More than 100 police and city employees joined community and family members Wednesday afternoon at police headquarters to bid farewell to several retiring Anaheim Police officers, including Capt. Joe Reiss.

Chief John Welter with retiring Capt. Joe Reiss

They also congratulated Mike Aquino, who was promoted to captain.

“I feel blessed to work – and to have worked – with all of you,” Reiss said. “We are a family.”

During his 33-year career, he said, APD’s reputation grew from one of the best departments in Orange County to one of the finest in the nation.

“You should be proud of that,” he told the audience, later adding, “I loved very day of it. I love being a police officer.”

Deputy Chief Craig Hunter presented Reiss with gift from the command staff – a glock handgun with his name, years of service and an APD badge etched onto it.

“If I ever did anything wrong, I wouldn’t want Joe investigating me,” Hunter said, noting Reiss’ legendary detective skills.

Also retiring are Officer Robert Blazek, 20 years; Investigator Steven McIntosh, 17 years;  Officer Guy Reneau, 23 years; Lt. Larry Garrison, 25 years; Lt. Don Klein, 28 years; Sgt. Lew Wuest, 28 years; officer Rick Razee, 31 years; and purchasing specialist Elaine Groom, 20 years.

Reneau transferred to Anaheim from the Vernon Police Department. He said it was an outstanding career decision.

“People come to Anaheim, they rarely leave Anaheim,” he said. “The difference is what we do.”

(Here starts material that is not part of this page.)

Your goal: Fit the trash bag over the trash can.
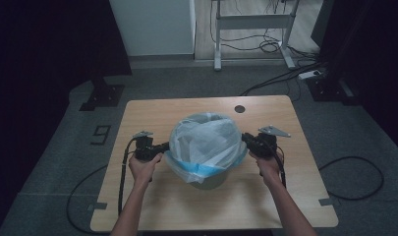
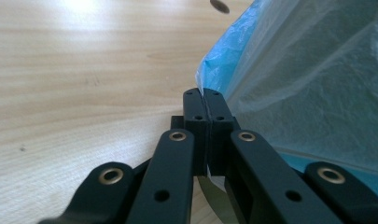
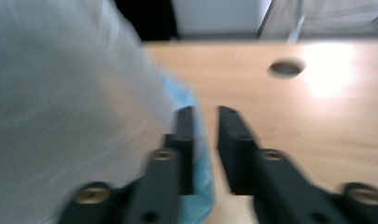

Public-information officer Sgt. Rick Martinez was also honored for 35 years of service.

Earlier, Police Chief John Welter presented Aquino with his captain bars, noting the “big shoes” he must fill.

A lifelong Anaheim resident and 27-year APD veteran, Aquino is well equipped for the job, Welter said.

“I know he is up for the challenge,” he said. “He has outstanding relationships inside and out of this department.”

Aquino’s most recent assignment included managing personnel, volunteer programs and the Cops 4 Kids non-profit.

Aquino thanked his family – and his APD colleagues. He said his philosophy of “taking care of people and they’ll take care of you” has served him well throughout his career.

Aquino has worked in dozens of roles: patrol, street narcotics, major narcotics, crime task force, internal affairs and the gang enforcement unit. He was promoted to sergeant in 1999 and to lieutenant in 2003.

“I look forward to bringing the police department together during these tough economic times,” he said, “and ensuring we still provide the high quality of service to residents of the city.”